In the divorce I won't be getting burned financially (praise the Lord). I owned the home prior to marriage. She cheated and her family is/was P*ssed at her (but still supporting her, nonetheless. Which is fine--that's what families do). Her mom is as fair as fair can be and I believe she is telling her daughter to walk away without causing any more drama than she already has. She still points the finger at me and gaslights me but whatever. I can't control the actions of another.

 

She hurt me emotionally, yes. But isn't taking me to the cleaners financially or isn't going after alimony.

Posted
I feel you Trial. That's exactly why I did what I did with the separate checking accounts after getting burned once. She wanted to do joint checking in the begiinning but I didn't falter on that. And it worked out well too that our 401K's were almost identical in value.

 

In the divorce I won't be getting burned financially (praise the Lord). I owned the home prior to marriage. She cheated and her family is/was P*ssed at her (but still supporting her, nonetheless. Which is fine--that's what families do). Her mom is as fair as fair can be and I believe she is telling her daughter to walk away without causing any more drama than she already has. She still points the finger at me and gaslights me but whatever. I can't control the actions of another.

 

She hurt me emotionally, yes. But isn't taking me to the cleaners financially or isn't going after alimony.

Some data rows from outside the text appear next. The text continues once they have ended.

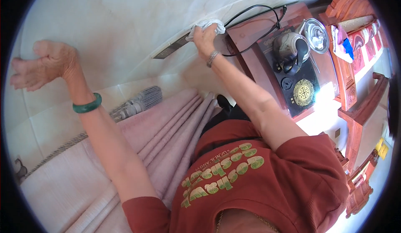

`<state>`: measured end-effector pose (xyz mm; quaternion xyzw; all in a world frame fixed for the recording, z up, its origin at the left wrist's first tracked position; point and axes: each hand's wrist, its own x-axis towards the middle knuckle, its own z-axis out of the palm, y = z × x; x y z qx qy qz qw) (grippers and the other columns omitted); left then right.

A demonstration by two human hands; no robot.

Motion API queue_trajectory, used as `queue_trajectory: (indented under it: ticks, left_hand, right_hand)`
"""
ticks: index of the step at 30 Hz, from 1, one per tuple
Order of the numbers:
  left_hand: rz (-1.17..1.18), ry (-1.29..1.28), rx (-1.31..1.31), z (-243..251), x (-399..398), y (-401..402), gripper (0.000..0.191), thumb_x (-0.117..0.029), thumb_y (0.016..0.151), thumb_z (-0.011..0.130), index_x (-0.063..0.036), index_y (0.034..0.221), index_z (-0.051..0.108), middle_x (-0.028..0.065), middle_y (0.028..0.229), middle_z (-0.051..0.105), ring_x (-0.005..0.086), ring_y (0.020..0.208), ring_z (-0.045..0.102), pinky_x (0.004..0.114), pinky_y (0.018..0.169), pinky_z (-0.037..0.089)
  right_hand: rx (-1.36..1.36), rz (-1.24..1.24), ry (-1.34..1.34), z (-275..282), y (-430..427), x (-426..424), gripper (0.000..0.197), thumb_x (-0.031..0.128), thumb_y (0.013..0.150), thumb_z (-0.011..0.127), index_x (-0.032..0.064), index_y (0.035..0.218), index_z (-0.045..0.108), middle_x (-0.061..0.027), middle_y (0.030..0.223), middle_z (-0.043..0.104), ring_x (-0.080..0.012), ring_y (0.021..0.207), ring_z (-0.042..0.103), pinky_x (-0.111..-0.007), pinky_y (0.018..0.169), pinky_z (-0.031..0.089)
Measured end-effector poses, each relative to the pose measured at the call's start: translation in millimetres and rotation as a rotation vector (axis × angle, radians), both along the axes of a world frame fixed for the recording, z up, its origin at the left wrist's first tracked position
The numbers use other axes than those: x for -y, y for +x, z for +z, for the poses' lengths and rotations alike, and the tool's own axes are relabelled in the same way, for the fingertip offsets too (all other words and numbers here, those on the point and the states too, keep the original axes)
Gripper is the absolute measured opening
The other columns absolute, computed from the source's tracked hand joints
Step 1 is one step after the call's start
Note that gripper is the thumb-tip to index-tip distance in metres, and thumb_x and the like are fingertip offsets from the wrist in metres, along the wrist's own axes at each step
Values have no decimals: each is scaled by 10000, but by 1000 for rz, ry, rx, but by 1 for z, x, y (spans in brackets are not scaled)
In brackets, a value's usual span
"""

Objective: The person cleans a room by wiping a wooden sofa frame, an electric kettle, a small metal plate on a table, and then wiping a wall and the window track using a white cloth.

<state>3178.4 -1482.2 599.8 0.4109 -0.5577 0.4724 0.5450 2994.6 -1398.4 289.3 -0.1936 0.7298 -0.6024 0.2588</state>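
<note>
My right hand (205,41) grips a crumpled white cloth (216,24) against the marble-patterned wall, over a dark strip (170,49) that looks like a power track. A patterned bracelet circles that wrist. At the far left, my left hand (44,65) is empty beside the tiled wall, thumb apart and fingers slightly bent; whether it touches the wall I cannot tell. A green bangle (87,103) sits on the left forearm. A pink curtain (156,129), gathered in folds, hangs below and between my arms, with a grey tassel (142,99) beside it.
Right of my right hand, a black cable (272,29) loops over a reddish wooden table (247,35). A metal kettle (289,48) stands there on a black tea-tray unit (289,92), near a round metal lid (316,35). Carved wooden chairs stand farther right. A wall hook (21,170) is at lower left.
</note>
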Motion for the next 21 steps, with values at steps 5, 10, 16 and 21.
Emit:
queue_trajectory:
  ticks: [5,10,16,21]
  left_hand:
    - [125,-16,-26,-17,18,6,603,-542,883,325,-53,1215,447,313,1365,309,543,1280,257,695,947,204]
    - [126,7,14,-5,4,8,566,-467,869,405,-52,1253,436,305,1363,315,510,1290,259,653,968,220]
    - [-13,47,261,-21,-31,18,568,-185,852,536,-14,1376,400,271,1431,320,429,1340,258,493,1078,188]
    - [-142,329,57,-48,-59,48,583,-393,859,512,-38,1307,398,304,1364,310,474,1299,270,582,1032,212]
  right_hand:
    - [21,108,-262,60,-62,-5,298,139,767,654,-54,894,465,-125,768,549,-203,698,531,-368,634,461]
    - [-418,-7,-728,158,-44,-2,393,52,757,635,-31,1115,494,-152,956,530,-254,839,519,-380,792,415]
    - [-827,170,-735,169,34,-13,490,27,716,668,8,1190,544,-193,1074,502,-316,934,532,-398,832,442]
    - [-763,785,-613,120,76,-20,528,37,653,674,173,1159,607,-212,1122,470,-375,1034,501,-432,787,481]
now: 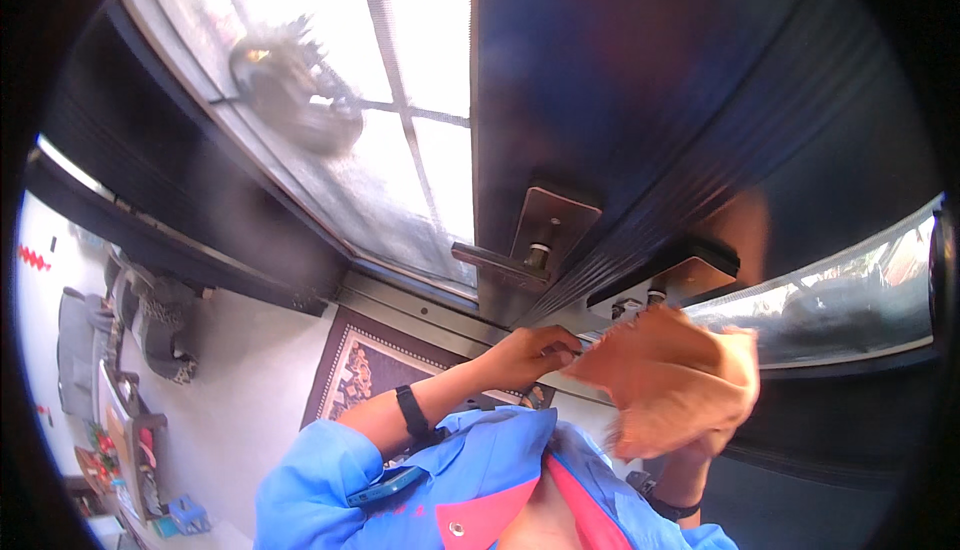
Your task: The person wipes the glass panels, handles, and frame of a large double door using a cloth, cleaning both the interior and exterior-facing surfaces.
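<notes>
A crumpled orange-brown cloth (667,385) hangs from my right hand (705,445), which is mostly hidden behind it. The cloth lies across the front of a door handle fitting (656,291), covering much of it. My left hand (536,355) is at the cloth's left edge, thumb and fingers curled together. Whether those fingers pinch the cloth or the end of the handle cannot be told. To the upper left, a second lever handle (499,261) with its rectangular plate (559,216) is fixed to the dark door panel (615,84).
A bright glass pane (420,160) with bars stands left of the panel, with a blurred motorbike-like shape beyond. A patterned doormat (360,370) lies by the threshold (405,310). Farther left are a grey sofa (79,355), a wooden table (120,430) and a blue stool (187,514).
</notes>
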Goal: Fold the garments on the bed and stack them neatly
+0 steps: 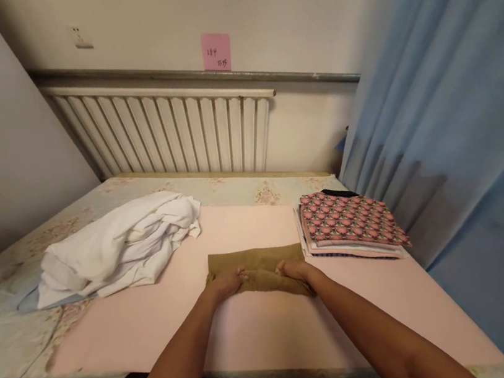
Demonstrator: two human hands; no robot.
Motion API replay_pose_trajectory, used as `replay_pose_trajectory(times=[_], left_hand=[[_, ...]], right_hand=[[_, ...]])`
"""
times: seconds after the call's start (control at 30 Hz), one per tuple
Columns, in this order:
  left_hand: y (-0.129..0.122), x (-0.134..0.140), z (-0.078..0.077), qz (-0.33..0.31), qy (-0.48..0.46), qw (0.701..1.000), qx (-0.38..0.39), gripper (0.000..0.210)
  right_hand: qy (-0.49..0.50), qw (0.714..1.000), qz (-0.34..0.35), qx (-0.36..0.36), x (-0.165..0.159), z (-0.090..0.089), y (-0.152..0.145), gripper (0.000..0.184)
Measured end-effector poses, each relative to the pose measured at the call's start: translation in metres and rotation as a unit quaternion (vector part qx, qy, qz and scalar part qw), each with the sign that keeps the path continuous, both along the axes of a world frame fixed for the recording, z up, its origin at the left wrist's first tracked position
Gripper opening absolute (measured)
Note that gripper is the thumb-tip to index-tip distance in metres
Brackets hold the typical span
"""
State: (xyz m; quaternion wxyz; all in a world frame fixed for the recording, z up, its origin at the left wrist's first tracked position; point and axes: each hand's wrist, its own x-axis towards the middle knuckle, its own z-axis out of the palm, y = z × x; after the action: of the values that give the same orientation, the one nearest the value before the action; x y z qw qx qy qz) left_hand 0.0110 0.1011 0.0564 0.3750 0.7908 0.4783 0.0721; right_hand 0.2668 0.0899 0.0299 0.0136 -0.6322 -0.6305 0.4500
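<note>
A folded olive-brown garment (pixel 257 261) lies in front of me on a pink cloth (pixel 247 224). My left hand (pixel 228 282) grips its near left part, fingers bent into the fabric. On the right side my right hand (pixel 292 269) has its fingers curled, thumb on top, holding the near edge. Between the two hands the fabric is slightly wrinkled. Which kind of garment it is I cannot tell. Just right of it rests a stack of folded clothes (pixel 350 222), topped by one with a red floral print.
A rumpled white cloth heap (pixel 119 245) lies at the left. A cord (pixel 28 364) hangs over the table's left front edge. Behind the floral-covered table (pixel 233 186) stands a radiator (pixel 168 125). A blue curtain (pixel 445 93) borders the right side.
</note>
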Motion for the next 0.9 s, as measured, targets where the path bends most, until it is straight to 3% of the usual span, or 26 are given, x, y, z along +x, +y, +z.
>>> replay_pose_trajectory(times=[0.17, 0.33, 0.43, 0.5, 0.57, 0.67, 0.73, 0.8, 0.9], left_hand=[[0.000, 0.000, -0.003, 0.004, -0.006, 1.000, 0.002, 0.017], [0.000, 0.000, -0.004, 0.011, -0.005, 1.000, 0.018, 0.017], [-0.001, 0.000, -0.003, 0.014, -0.009, 1.000, 0.016, 0.019], [-0.001, 0.000, -0.003, 0.016, -0.011, 1.000, 0.013, 0.019], [-0.001, -0.001, -0.003, 0.018, -0.014, 1.000, 0.010, 0.019], [-0.001, -0.001, -0.004, 0.019, -0.021, 1.000, 0.007, 0.020], [-0.002, -0.002, -0.003, 0.022, -0.025, 0.999, 0.004, 0.019], [-0.004, -0.002, 0.001, 0.025, -0.029, 0.999, -0.001, 0.018], [-0.008, -0.004, 0.010, 0.026, -0.038, 0.999, -0.017, 0.018]], right_hand=[[0.010, 0.995, -0.007, 0.094, 0.003, 0.012, -0.011, 0.018], [-0.004, 0.972, -0.025, 0.234, 0.005, 0.045, -0.040, 0.022], [-0.043, 0.938, -0.024, 0.343, -0.004, 0.057, -0.070, 0.024], [-0.096, 0.896, 0.022, 0.432, -0.013, 0.054, -0.089, 0.024], [-0.125, 0.873, 0.059, 0.467, -0.022, 0.045, -0.102, 0.029], [-0.105, 0.907, 0.025, 0.407, -0.028, 0.029, -0.103, 0.035], [-0.083, 0.934, -0.019, 0.348, -0.025, 0.023, -0.093, 0.023], [-0.065, 0.950, -0.041, 0.304, -0.019, 0.021, -0.077, 0.009], [-0.035, 0.970, -0.048, 0.237, -0.009, 0.024, -0.053, 0.009]])
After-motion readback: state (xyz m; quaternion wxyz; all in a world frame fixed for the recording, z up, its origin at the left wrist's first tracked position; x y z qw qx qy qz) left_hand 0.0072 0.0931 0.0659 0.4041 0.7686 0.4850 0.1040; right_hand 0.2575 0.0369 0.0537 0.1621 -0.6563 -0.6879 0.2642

It's not over until the fat lady sings. Let's hope that for your sake, things will work out. Promise me though. Next time, get a prenup, okay?

 

I don't want to see another person who's capable of keeping it in their pants, screwed again.

 

That's my agenda! ;)

  • Author
Posted
And I think it's fine to keep your romantic ideals if you're also SMART about who you decide to choose as your mate. The two notions aren't mutually exclusive you know. Don't hook up with someone of low character and none of this stuff about bank accounts will matter one way or the other.

 

So true. I made a mistake being with my previous ex-girlfriend (the one prior to my wife). People around me were saying I was crazy to be with her. I knew it too. But with my wife I "thought" I hit the jackpot and so did everyone around me. My folks, my friends were shocked as sh*t when the cheating was exposed.

 

If marriage is a three legged stool and one of those legs is selfish, the stool falls over and the marriage never stood a chance.